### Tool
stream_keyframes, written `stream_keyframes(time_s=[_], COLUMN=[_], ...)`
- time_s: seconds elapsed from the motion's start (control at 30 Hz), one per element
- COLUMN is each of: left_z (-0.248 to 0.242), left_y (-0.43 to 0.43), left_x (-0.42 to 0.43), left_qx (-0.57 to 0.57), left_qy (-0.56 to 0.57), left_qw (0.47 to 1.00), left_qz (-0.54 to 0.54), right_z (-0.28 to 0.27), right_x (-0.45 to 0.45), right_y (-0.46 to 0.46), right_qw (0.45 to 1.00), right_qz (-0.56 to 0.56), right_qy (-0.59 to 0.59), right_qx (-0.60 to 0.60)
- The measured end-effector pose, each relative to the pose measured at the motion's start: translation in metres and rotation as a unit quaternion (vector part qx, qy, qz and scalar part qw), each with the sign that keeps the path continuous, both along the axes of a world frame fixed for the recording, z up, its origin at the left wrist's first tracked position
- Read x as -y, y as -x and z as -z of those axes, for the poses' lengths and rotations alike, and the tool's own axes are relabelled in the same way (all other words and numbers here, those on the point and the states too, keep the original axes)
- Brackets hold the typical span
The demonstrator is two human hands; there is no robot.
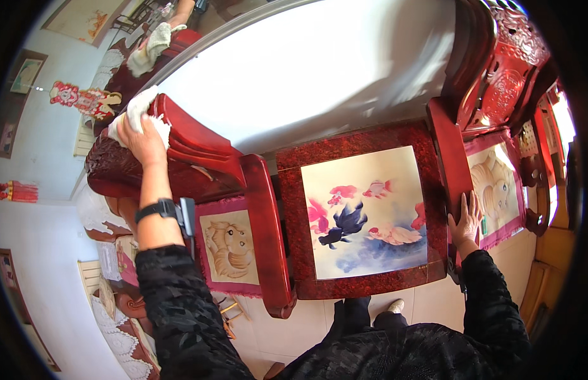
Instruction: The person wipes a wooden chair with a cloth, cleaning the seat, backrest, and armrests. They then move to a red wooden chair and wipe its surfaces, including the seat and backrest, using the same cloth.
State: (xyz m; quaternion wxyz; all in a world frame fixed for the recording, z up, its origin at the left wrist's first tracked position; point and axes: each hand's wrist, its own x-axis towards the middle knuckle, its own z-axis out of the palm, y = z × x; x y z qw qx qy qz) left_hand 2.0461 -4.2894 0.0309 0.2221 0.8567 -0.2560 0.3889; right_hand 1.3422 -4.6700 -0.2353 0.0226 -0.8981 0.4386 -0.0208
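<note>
My left hand (144,142) presses a crumpled white cloth (139,109) onto the top of the carved red wooden chair back (194,137) at the left. A mirror or glassy panel edge runs just above it, and a reflection of a hand with a cloth shows at the upper left. My right hand (466,223) lies with fingers apart on the red wooden armrest (450,161) at the right and holds nothing. Between the two armrests is a low table (287,209) with a speckled dark-red border and a picture of goldfish (365,218) on its top.
Fringed cushions with an animal picture lie on the left seat (230,244) and the right seat (495,190). A second carved chair back (503,85) rises at the upper right. A small wooden stool (234,308) stands on the tiled floor, lower left.
</note>
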Motion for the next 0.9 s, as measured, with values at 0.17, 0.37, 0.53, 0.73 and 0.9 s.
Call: stream_keyframes(time_s=[0.17, 0.37, 0.53, 0.73, 0.9], left_z=[0.098, 0.224, 0.287, 0.276, 0.248], left_y=[0.068, 0.097, 0.106, 0.163, 0.181], left_x=[0.002, -0.002, -0.005, -0.007, 0.023], left_qx=[-0.077, -0.268, -0.313, -0.201, -0.134], left_qy=[0.231, 0.111, 0.024, -0.178, -0.357], left_qw=[0.970, 0.951, 0.927, 0.949, 0.920], left_qz=[0.009, -0.110, -0.207, -0.165, -0.086], right_z=[-0.007, -0.007, 0.000, -0.001, 0.003], right_x=[-0.002, -0.001, 0.000, -0.001, 0.000], right_y=[-0.004, -0.006, -0.001, -0.003, -0.001], right_qw=[1.000, 1.000, 1.000, 1.000, 0.999], right_qz=[0.001, -0.002, -0.014, -0.025, -0.036], right_qy=[-0.004, -0.003, -0.006, 0.010, 0.020], right_qx=[0.007, 0.003, 0.009, 0.017, 0.028])
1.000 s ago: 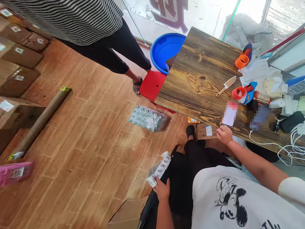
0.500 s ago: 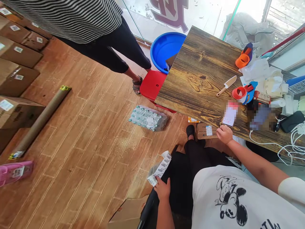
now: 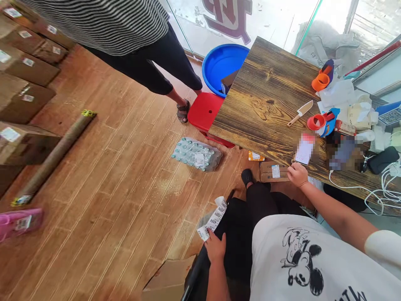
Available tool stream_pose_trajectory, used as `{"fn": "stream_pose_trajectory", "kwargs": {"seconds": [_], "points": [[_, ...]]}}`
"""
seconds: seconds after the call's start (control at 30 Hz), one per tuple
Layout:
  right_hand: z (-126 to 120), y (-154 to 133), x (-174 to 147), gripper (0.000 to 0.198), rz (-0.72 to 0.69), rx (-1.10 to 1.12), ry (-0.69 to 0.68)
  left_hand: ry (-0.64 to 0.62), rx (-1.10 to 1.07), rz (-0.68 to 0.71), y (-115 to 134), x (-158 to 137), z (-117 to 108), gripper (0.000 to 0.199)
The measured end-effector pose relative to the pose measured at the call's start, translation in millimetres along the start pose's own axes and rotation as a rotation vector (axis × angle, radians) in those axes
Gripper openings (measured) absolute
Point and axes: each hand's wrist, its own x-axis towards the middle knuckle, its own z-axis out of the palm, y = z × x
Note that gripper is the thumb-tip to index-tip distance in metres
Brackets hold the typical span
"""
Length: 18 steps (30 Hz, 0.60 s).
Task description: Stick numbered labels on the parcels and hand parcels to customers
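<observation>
My left hand (image 3: 216, 247) is low in the middle, over black cloth or a seat edge. Its fingers lie on a strip of white printed labels (image 3: 216, 216) with numbers such as 4004 and 4005, the thumb standing apart. The strip's far end curls up. At the table's front edge my right hand (image 3: 297, 174) is closed, fingers curled in; what they hold, if anything, is hidden. Just beyond its knuckles lies a phone (image 3: 303, 151) with a lit screen, partly blurred. A second blurred dark shape (image 3: 343, 154) lies farther right.
The wooden table (image 3: 260, 96) carries a white-bladed knife (image 3: 300, 113), orange (image 3: 320, 82) and red (image 3: 315, 122) scoops and white cables (image 3: 384, 184). Wrapped bottles (image 3: 196, 154), a red stool (image 3: 200, 110), a blue tub (image 3: 216, 62) and cartons (image 3: 26, 98) surround a person in stripes (image 3: 109, 25).
The whole view has shifted slightly. My left hand stays on the label strip, and my right hand stays closed by the phone.
</observation>
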Motion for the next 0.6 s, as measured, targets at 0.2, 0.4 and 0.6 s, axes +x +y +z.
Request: {"fn": "stream_pose_trajectory", "kwargs": {"seconds": [0.2, 0.4, 0.6], "points": [[-32, -4, 3, 0.009, 0.048, -0.049, -0.199, -0.075, 0.026, -0.054, 17, -1, -17, 0.067], [-62, -26, 9, 0.015, 0.119, -0.169, -0.439, -0.149, 0.012, -0.105, 7, 22, -5, 0.077], [-66, -40, 18, 0.054, 0.287, -0.328, -0.684, -0.216, -0.062, -0.143, -26, 29, 3, 0.093]]}}
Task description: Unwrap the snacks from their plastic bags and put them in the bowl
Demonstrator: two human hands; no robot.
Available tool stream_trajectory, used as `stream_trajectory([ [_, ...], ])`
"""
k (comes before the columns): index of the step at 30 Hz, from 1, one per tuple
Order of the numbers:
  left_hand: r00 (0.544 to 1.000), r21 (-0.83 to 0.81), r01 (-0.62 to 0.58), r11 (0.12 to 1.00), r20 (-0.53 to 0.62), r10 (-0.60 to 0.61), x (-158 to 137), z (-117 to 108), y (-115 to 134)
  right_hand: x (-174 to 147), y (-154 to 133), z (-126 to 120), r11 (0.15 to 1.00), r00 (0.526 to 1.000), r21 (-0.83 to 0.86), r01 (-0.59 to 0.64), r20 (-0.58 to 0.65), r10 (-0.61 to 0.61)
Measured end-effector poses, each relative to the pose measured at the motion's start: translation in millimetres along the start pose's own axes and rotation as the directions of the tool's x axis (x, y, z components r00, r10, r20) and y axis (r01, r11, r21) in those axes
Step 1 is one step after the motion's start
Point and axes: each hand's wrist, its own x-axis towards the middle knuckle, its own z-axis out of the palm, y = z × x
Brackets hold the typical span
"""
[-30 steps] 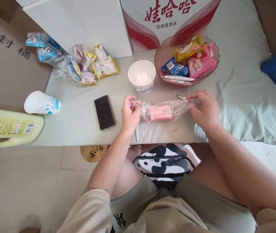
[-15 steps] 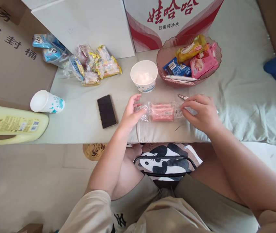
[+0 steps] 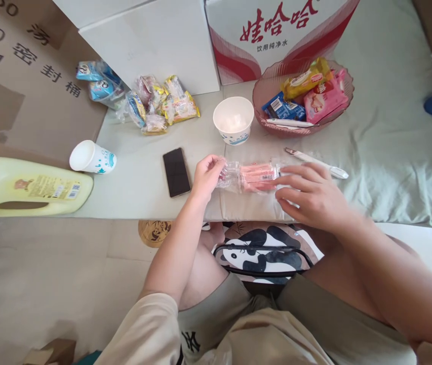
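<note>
A clear plastic packet of pink sticks (image 3: 258, 176) lies flat on the cloth in front of me. My left hand (image 3: 208, 175) is closed on the crinkled left end of its wrapper. Over the packet's right end, my right hand (image 3: 309, 195) has its fingers spread; whether the fingertips touch the plastic I cannot tell. Just beyond that hand lies a slim white tool with a brown tip (image 3: 318, 163), partly behind the fingers. A white paper bowl (image 3: 233, 121) stands behind the packet, with something pale inside that is hard to make out.
A pink glass bowl (image 3: 263, 129) of wrapped snacks stands at the back right. To the left are a phone (image 3: 177, 172), a paper cup lying on its side (image 3: 93, 157), a yellow jug (image 3: 60, 187) and several snack packs (image 3: 180, 106). Boxes (image 3: 155, 50) line the back.
My left fingers have closed on the wrapper's left end. The right hand has moved nearer to me and its fingers have spread, uncovering the white tool. The view has shifted left.
</note>
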Motion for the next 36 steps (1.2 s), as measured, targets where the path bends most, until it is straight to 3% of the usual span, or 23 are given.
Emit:
stream_trajectory([
  [3, 0.996, 0.015, -0.058, 0.998, -0.060, 0.059, 5, -1, -3, -4, -6, 5, 0.992, 0.963, 0.125, -0.020, 0.269, -0.014],
  [5, 0.995, 0.050, -0.069, 0.996, -0.069, 0.072, 8, -2, -5, -6, -6, 9, 0.986, 0.899, 0.053, -0.156, 0.421, 0.119],
  [9, 0.998, 0.173, -0.038, 0.984, 0.050, 0.030, 10, -7, -6, -3, 0, 13, 0.874, 0.764, -0.198, -0.443, 0.427, 0.484],
  [12, 0.978, 0.248, -0.051, 0.967, 0.209, -0.002, 8, -10, -6, 1, 3, 14, 0.818, 0.717, -0.243, -0.521, 0.396, 0.574],
  [14, 0.964, 0.269, -0.080, 0.960, 0.267, 0.006, 7, -11, -7, 2, 1, 16, 0.821, 0.732, -0.214, -0.530, 0.373, 0.570],
  [18, 0.974, 0.178, -0.039, 0.983, 0.225, -0.002, 2, -8, -9, 2, -5, 27, 0.902, 0.883, -0.048, -0.429, 0.187, 0.430],
  [20, 0.974, 0.052, 0.035, 0.998, 0.222, -0.046, -1, -4, -7, 3, -8, 35, 0.933, 0.932, 0.038, -0.357, 0.084, 0.353],
  [25, 0.946, -0.270, 0.245, 0.931, 0.276, -0.169, -5, 6, -1, 7, -9, 53, 0.931, 0.936, 0.113, -0.348, -0.008, 0.351],
  [29, 0.916, -0.404, 0.375, 0.834, 0.302, -0.266, 1, 14, -1, 8, -6, 56, 0.938, 0.941, 0.093, -0.335, -0.024, 0.338],
  [33, 0.947, -0.492, 0.315, 0.812, 0.111, -0.301, 12, 21, -1, 10, -1, 57, 0.944, 0.936, 0.044, -0.327, -0.127, 0.330],
  [36, 0.932, -0.471, 0.293, 0.832, -0.051, -0.358, 20, 22, 0, 8, 0, 59, 0.952, 0.944, 0.083, -0.294, -0.129, 0.302],
])
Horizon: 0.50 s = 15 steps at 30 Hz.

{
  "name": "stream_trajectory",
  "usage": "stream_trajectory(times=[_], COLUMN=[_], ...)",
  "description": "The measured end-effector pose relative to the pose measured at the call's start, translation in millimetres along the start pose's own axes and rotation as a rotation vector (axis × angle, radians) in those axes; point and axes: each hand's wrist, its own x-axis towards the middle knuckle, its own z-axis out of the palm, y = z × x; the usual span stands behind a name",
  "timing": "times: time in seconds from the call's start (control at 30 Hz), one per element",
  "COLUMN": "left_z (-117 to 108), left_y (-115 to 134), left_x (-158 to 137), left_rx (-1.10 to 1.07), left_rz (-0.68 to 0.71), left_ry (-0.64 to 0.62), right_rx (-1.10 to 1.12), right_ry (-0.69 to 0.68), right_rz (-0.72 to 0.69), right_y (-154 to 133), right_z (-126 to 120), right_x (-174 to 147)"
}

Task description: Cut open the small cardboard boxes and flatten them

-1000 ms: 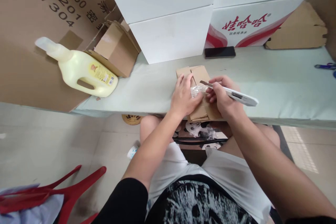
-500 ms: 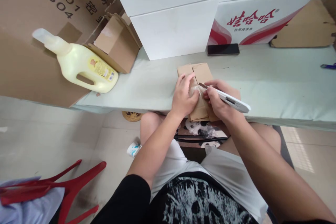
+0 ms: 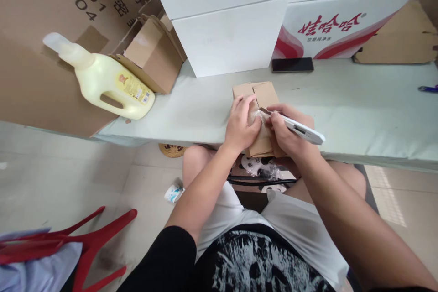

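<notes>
A small brown cardboard box (image 3: 267, 95) lies at the front edge of the cloth-covered table, its top flaps meeting at a seam. My left hand (image 3: 241, 123) grips the box from the left, fingers curled over the top and thumb beside a crumpled piece of clear tape (image 3: 256, 115). In my right hand (image 3: 289, 132) is a white utility knife (image 3: 304, 129), held like a pen. Its dark blade tip points left, at the tape over the seam. Whether the blade touches the tape or cardboard I cannot tell.
A yellow detergent bottle (image 3: 112, 84) stands left, by an opened carton (image 3: 153, 52). White boxes (image 3: 232, 41) are stacked behind, with a black phone (image 3: 292, 65) at their foot. Crumpled clear plastic (image 3: 272, 172) lies below the table edge. A red stool (image 3: 99, 242) stands lower left.
The view has shifted slightly. My right hand has tilted the knife a little, its rear end now slightly lower and further left. My left hand keeps its grip on the box.
</notes>
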Motion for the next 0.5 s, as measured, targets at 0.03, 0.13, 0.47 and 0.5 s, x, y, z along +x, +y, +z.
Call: stream_trajectory(times=[0.03, 0.13, 0.47, 0.5], left_z=[0.1, 0.1, -0.3, -0.2], left_y=[-0.1, 0.1, 0.3, 0.0], left_x=[0.1, 0.9, 3.3, 2.9], left_rx=[-0.003, -0.017, -0.048, -0.046], left_rz=[-0.001, -0.01, -0.04, -0.033], left_ry=[0.0, 0.0, -0.01, -0.006], right_rx=[-0.002, -0.008, -0.061, -0.062], right_ry=[0.003, 0.011, 0.011, 0.013], right_rz=[-0.003, -0.033, -0.08, -0.08], right_y=[-0.4, -0.9, 0.7, 0.7], right_z=[0.0, 0.4, 0.4, 0.4], right_x=[0.1, 0.8, 0.5, 0.2])
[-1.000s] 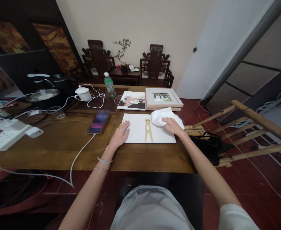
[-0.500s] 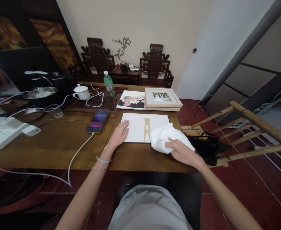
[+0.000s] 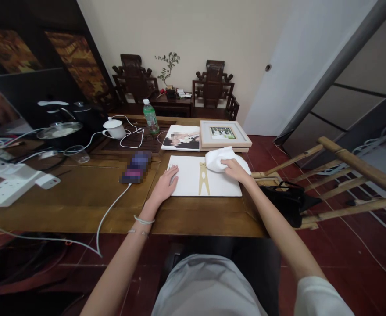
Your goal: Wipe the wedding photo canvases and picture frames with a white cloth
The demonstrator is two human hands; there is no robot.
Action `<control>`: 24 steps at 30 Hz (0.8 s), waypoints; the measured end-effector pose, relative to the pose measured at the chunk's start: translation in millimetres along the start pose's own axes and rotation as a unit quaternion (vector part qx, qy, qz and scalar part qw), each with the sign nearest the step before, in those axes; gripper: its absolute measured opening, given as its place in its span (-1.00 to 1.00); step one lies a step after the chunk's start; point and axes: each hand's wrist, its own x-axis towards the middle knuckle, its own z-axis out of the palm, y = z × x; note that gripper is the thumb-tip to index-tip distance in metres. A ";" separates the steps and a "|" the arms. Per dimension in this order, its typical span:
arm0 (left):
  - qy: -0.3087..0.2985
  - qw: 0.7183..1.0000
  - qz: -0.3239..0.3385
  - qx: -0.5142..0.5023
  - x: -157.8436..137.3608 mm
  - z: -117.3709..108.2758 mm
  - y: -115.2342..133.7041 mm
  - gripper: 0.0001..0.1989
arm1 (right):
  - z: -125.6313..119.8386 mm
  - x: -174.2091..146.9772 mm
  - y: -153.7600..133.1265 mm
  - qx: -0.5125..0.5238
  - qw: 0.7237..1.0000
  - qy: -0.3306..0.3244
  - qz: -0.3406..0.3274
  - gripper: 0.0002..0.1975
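Note:
A white rectangular board [image 3: 184,180] lies flat on the wooden table in front of me. Fixed or lying on it is a tan, fork-legged shape [image 3: 203,179] with what look like small ears at the top. My left hand [image 3: 166,182] rests on the board's left edge, fingers stretched out and holding nothing. In my right hand [image 3: 235,169] is a bunched white cloth [image 3: 217,159], pressed over the board's upper right corner. Part of the board is hidden under the cloth.
Behind the board lie a photo print [image 3: 176,142] and stacked picture frames [image 3: 226,141]. To the left are a phone [image 3: 135,167] on a cable, a white lidded cup [image 3: 114,129], a green bottle [image 3: 150,117], a plastic cup [image 3: 77,154] and a power strip [image 3: 10,188]. A bamboo chair [image 3: 354,164] stands right.
My right hand has moved the cloth away from me, from the board's lower right corner to its upper right, uncovering more of the tan shape. My left hand stays put.

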 end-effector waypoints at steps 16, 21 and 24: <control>0.002 1.000 0.004 0.004 -0.1 2.0 -0.4 -0.60 | -11.7 -111.7 -57.7 0.006 0.996 -0.085 -0.034 -0.75; 0.000 1.000 0.002 0.001 0.0 1.8 -0.7 -0.60 | -6.5 -69.1 -28.1 -0.004 0.998 -0.043 -0.035 -0.83; 0.002 1.000 0.001 -0.002 0.1 1.6 -0.9 -0.60 | 0.5 -30.0 -9.5 -0.039 0.999 -0.004 -0.013 -0.86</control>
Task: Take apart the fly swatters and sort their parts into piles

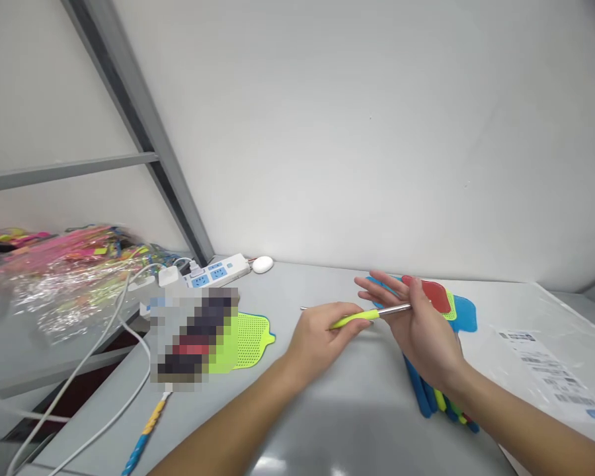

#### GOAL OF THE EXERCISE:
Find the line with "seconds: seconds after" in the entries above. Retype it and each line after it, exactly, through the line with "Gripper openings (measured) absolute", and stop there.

#### ANSWER TO THIS TASK:
seconds: seconds after the call's start (control at 30 Hz), one per tuple
Layout:
  right_hand: z (-126 to 120), y (-154 to 133), x (-174 to 147), gripper (0.000 to 0.198), rz (-0.72 to 0.69), rx (-1.10 to 1.12), ry (-0.69 to 0.68)
  left_hand: ry (-0.64 to 0.62), rx (-1.10 to 1.07), rz (-0.68 to 0.71), y (-115 to 134), x (-158 to 137), z (-117 to 108), gripper (0.000 to 0.199)
The measured end-effector pose relative to the pose measured at the call's start, translation in millimetres along the start pose's own axes and rotation as a rotation vector (axis × angle, radians) in those axes
Gripper openings (measured) absolute

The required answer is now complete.